Pero había algo en la cabeza de Yasiel que lo atormentaba: la idea de poder jugar en el mejor campeonato del mundo, era su sueño y sabía que para poder lograrlo tendría que escapar de su país de alguna manera u otra. Quería al igual que muchos jóvenes cubanos, poder ser libre, libre para perseguir sus sueños, para triunfar o para poder fracasar habiéndolo intentado un montón de veces, pero al fin y al cabo libre.

En 2011 intentó fugarse en un torneo en los Países Bajos pero no pudo conseguirlo, esto le valió una fuerte sanción deportiva. A pesar de esto, ya se había fijado un objetivo y no se rendiría tan fácilmente.

Aquel intento fue sucedido por varios más, Yasiel necesitaba poder escapar para llegar a la MLB, pero siempre tenía el mismo resultado: ser devuelto a casa a la fuerza.

Sin embargo, 2012 representó una gran oportunidad para él, debido a que en este año por fin consiguió llegar a tierras extranjeras y comenzar su largo trayecto hacia el éxito. Puig llegó a México y comenzó a “mover las piezas” para ser visto por scouts de los mejores equipos del mundo, cosa que consiguió después de mucho contactar a un cazatalentos. Gracias a esto pudo firmar un contrato, los Dodgers se harían con los servicios del jugador por la friolera cifra de 42 millones de dolares.

Durante 2013 estuvo vagando por las categorías inferiores de las Grandes Ligas, estuvo en clase A, pero había algo que no permitía a aquel muchacho sacar su máximo potencial: su carácter inmaduro y poco sensato, este problema está muy arraigado en él y lo ha perseguido por toda su carrera.

Luego de aquellas experiencias en las categorías bajas de su organización, se decide que será enviado a Puerto Rico para que juegue con los Indios de Mayagüez y pueda agarrar algo de experiencia, además de elevar su nivel de juego. Esto fue un caso perdido, Yasiel no solo no mejoró, sino que también tuvo algunos problemas de conducta, esto le hizo volver a Estados Unidos.

En tierras norteamericanas fue enviado al equipo de la clase AA, en donde pudo volver a sentirse bien. Quizás en aquel momento no pasaba por su cabeza aún debutar en la MLB, pero la suerte le sonreiría repentinamente.

Matt Kemp y Carl Crawford se lesionaron y esto hizo que las condiciones fueran propicias para subir al primer equipo.

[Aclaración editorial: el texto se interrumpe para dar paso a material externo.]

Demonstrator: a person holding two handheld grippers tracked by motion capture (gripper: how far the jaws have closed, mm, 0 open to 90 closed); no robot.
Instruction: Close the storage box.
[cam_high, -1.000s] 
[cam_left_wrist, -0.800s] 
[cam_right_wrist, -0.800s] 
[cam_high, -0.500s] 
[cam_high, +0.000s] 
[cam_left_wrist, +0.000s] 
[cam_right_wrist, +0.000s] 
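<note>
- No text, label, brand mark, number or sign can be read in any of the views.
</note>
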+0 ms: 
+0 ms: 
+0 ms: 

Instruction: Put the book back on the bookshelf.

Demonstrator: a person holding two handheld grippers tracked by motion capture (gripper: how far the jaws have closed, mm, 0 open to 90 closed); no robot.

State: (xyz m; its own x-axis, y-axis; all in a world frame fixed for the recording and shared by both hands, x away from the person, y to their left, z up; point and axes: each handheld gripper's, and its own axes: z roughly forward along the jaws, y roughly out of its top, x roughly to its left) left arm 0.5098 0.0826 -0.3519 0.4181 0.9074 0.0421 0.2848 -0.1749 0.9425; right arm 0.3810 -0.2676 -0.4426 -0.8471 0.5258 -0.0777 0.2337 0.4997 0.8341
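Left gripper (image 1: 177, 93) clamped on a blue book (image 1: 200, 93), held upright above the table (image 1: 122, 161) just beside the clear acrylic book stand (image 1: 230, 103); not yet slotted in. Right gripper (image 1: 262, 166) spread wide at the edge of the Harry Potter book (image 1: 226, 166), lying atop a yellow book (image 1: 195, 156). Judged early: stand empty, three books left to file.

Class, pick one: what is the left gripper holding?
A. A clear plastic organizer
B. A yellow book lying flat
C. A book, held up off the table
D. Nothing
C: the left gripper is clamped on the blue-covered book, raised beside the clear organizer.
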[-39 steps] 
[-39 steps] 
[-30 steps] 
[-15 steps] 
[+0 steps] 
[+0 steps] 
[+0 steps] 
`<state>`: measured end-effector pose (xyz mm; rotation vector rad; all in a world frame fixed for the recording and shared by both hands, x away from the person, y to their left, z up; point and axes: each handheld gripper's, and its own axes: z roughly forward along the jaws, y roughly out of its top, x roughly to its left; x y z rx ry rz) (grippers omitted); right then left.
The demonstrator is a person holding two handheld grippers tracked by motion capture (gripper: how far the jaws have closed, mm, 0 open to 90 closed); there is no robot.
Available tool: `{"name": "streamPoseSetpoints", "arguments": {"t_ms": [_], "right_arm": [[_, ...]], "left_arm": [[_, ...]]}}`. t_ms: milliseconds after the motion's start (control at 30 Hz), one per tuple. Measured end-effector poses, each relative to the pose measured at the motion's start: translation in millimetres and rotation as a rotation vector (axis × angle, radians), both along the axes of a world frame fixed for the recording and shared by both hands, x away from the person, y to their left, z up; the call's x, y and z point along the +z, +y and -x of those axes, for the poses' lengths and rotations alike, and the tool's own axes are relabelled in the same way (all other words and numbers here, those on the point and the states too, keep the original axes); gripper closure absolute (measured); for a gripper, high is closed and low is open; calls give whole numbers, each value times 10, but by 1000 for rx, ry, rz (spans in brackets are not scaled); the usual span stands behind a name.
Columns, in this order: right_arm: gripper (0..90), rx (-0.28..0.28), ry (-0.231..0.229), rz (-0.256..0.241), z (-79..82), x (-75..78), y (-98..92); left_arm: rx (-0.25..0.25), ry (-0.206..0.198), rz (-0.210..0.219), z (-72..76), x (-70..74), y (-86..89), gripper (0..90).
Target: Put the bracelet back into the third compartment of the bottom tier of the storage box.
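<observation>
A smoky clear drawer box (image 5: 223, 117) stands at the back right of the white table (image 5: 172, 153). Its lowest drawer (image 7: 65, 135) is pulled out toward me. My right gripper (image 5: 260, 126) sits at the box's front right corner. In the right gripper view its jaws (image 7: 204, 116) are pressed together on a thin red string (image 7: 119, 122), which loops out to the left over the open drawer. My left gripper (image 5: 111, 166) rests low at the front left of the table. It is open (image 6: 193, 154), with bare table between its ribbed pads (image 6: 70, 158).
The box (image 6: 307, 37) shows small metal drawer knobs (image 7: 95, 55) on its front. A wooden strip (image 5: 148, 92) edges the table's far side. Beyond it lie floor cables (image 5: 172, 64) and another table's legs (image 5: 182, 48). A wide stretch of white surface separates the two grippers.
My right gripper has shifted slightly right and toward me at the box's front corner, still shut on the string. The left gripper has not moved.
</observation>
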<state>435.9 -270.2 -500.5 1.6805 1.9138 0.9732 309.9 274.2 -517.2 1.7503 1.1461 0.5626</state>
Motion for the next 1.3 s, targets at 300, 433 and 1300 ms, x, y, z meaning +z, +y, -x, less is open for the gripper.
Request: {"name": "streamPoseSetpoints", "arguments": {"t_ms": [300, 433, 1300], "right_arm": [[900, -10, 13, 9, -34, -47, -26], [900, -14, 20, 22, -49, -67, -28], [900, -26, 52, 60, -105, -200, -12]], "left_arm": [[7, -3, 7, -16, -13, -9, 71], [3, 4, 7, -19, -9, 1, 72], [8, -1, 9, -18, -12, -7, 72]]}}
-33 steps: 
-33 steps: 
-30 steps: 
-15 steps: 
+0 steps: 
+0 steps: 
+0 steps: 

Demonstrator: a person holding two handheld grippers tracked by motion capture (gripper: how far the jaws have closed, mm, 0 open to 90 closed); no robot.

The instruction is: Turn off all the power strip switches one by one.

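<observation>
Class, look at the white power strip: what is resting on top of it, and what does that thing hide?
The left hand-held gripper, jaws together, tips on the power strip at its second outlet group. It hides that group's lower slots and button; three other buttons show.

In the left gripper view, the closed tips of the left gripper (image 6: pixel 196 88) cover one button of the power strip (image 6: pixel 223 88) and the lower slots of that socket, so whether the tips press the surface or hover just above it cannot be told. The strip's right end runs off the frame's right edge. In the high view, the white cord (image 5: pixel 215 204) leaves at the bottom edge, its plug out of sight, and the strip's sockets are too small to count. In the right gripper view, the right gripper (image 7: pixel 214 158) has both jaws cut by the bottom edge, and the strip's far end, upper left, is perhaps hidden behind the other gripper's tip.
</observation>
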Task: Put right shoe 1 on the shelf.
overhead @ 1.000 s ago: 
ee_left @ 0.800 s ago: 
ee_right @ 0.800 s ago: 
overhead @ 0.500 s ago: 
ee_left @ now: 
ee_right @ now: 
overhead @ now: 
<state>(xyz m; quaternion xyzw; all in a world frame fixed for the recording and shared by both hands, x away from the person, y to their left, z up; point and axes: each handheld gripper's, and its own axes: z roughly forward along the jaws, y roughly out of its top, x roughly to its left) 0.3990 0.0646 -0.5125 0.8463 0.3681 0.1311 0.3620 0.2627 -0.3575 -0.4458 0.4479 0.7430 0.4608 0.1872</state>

El 3 de aquel mes de junio fue un momento mágico para el cubano, debutó ante los Padres y conectó dos hits en aquel partido. En el siguiente juego conectó dos home runs, en su cuarto partido conectó un grand slam, se veía venir entonces a un gran pelotero.

Sin embargo, la carrera de Puig ha sido algo inestable, en parte por su comportamiento y sus actitudes. Aquel año lo culminó con un average de 319, pero las demás temporadas no han sido tan brillantes.

Esta campaña no ha comenzado de la mejor manera para él, acumula apenas 5 hits en 28 turnos. No obstante, en cualquier momento su característica perseverancia le puede hacer surgir y triunfar de una vez por todas, con el mismo coraje que le permitió abandonar el rumbo incierto que tendría su vida en aquella hermosa pero conflictiva isla del Caribe.